WORK TO COMPLETE: Check every line of the data for the word "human", and copy those that have it.

Stored items from a collection

-- -- --

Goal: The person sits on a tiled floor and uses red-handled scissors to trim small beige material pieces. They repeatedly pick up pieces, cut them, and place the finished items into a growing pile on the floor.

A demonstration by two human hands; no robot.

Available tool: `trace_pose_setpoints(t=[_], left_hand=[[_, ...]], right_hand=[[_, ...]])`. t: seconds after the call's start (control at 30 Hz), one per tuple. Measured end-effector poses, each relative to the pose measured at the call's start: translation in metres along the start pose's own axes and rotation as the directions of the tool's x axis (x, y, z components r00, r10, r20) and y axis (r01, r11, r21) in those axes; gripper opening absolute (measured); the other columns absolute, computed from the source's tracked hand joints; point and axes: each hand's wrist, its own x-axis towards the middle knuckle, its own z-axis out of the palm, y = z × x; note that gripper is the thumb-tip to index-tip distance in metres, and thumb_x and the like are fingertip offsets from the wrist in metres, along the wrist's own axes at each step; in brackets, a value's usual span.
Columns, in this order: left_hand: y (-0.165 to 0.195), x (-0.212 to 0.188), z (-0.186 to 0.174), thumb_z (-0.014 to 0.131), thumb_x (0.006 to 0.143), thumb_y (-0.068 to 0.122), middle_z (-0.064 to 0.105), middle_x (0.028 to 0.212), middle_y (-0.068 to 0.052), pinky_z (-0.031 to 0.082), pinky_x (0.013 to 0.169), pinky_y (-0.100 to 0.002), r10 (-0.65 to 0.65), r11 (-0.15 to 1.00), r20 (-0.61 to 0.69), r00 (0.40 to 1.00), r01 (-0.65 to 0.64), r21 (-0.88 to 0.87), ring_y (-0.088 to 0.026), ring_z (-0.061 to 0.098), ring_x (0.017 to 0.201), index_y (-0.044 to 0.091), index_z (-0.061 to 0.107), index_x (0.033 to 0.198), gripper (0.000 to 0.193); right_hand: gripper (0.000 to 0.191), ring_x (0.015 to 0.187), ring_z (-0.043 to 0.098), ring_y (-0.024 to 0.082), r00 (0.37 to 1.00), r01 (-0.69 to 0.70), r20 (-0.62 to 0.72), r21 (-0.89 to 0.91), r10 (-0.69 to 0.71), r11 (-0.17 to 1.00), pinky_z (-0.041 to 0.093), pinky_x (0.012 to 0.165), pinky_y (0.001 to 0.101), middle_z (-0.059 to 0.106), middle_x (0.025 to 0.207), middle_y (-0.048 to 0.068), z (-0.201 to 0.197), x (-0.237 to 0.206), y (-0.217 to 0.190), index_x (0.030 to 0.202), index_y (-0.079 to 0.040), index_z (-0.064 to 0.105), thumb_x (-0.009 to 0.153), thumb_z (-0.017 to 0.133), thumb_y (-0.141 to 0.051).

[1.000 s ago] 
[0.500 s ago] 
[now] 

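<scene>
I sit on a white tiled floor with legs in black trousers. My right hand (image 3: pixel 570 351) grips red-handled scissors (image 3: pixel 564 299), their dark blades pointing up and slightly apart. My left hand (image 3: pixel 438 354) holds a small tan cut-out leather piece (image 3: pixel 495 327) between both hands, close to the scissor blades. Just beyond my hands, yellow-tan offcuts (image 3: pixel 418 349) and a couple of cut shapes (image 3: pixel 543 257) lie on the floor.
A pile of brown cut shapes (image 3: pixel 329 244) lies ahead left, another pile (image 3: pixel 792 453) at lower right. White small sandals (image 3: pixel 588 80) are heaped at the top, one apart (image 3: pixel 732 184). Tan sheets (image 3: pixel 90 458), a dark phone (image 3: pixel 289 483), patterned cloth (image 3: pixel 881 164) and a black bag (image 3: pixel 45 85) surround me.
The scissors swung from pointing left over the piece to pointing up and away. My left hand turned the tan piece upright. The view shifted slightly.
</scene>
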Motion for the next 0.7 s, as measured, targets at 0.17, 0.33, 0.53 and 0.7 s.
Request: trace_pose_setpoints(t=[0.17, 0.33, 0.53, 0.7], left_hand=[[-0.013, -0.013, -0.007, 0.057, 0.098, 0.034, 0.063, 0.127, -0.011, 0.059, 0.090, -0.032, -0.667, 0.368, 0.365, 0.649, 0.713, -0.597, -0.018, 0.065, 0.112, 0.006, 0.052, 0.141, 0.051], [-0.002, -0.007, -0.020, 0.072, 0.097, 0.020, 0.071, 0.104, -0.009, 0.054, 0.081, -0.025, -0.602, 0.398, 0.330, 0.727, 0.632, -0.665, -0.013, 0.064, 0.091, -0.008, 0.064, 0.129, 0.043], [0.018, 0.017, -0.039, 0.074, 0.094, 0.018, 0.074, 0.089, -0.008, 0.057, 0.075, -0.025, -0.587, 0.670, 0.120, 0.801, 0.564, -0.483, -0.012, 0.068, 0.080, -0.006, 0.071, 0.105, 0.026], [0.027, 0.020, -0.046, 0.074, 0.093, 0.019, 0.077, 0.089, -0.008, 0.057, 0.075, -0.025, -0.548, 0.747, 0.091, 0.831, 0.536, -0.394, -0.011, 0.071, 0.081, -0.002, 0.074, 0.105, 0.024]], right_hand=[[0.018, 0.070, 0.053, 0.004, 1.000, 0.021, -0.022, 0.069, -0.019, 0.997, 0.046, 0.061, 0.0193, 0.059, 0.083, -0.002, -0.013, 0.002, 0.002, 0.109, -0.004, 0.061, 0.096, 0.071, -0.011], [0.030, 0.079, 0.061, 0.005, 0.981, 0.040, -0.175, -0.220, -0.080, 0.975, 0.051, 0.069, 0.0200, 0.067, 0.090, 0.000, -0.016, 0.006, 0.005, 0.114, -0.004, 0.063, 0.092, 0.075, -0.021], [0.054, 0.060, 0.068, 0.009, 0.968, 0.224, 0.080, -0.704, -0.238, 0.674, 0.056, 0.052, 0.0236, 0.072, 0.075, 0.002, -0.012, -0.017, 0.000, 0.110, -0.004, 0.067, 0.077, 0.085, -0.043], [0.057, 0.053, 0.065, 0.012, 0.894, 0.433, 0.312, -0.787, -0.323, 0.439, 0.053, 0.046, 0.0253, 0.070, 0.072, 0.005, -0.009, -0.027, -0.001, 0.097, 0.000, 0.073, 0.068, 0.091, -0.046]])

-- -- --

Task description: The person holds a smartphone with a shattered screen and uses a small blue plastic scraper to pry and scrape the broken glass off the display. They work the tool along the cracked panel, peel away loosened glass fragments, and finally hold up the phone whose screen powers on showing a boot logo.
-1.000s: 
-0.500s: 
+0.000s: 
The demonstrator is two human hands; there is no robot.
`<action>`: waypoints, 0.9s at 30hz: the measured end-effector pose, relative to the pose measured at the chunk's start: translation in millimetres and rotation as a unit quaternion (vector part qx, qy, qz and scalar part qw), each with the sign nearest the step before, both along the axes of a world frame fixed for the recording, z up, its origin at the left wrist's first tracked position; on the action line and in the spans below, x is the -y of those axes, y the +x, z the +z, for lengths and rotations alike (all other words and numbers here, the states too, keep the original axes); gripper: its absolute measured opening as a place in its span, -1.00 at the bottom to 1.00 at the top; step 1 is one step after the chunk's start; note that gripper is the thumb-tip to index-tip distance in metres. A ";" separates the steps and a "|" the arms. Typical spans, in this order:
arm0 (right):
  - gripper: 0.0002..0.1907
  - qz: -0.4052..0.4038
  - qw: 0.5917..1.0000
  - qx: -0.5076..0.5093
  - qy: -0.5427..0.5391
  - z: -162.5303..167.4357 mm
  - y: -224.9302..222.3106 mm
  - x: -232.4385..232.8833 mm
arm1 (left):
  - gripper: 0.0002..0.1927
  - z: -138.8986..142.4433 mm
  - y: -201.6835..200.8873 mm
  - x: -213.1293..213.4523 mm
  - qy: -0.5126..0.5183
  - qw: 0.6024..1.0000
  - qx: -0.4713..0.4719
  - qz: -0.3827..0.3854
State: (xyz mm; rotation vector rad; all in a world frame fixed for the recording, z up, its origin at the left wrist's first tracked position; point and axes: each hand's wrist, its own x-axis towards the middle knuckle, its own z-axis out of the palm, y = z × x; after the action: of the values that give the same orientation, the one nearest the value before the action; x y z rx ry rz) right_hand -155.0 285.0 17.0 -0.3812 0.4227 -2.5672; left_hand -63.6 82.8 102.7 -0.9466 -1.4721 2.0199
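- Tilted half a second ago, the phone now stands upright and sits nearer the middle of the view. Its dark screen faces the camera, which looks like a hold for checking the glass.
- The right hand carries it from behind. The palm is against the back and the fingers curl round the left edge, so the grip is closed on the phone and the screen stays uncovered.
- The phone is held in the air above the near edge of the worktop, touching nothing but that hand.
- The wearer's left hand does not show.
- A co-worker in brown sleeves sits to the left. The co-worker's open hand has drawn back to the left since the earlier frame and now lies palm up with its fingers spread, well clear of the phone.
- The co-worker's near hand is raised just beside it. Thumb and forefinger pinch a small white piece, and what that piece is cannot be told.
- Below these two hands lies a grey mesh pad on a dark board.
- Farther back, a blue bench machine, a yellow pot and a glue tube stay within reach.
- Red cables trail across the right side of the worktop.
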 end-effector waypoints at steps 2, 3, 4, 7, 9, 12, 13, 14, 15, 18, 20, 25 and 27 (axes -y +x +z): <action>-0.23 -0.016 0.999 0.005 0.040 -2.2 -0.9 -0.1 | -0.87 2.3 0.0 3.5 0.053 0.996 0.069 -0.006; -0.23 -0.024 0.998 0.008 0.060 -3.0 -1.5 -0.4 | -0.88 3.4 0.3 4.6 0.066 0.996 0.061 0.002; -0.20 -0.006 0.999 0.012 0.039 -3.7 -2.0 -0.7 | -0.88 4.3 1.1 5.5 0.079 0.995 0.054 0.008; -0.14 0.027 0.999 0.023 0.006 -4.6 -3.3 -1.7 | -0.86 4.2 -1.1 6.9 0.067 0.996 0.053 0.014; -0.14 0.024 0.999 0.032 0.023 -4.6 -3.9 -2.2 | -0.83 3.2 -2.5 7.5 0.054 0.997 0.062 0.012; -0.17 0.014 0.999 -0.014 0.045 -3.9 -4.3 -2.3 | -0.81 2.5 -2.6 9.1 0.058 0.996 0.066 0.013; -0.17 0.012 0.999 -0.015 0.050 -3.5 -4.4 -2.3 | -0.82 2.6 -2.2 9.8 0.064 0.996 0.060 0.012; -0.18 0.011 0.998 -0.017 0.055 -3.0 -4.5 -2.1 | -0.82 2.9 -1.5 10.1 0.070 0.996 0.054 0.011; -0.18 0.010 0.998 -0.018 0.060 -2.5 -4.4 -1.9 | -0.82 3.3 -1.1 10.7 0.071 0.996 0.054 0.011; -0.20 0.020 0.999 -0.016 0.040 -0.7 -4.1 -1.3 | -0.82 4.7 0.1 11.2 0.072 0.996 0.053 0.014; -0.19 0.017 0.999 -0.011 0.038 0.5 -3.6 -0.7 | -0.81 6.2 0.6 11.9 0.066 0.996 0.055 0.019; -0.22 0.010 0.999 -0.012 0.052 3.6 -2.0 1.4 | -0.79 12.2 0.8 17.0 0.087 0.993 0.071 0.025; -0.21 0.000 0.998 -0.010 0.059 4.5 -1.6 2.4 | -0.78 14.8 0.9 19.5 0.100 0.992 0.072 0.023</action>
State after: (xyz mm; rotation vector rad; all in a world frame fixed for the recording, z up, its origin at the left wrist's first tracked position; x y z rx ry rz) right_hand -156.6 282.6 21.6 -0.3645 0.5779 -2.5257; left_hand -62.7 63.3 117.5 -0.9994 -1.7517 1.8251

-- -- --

COMPLETED TASK:
A demonstration by two human hands; no robot.
The demonstrator is two human hands; there is no robot.

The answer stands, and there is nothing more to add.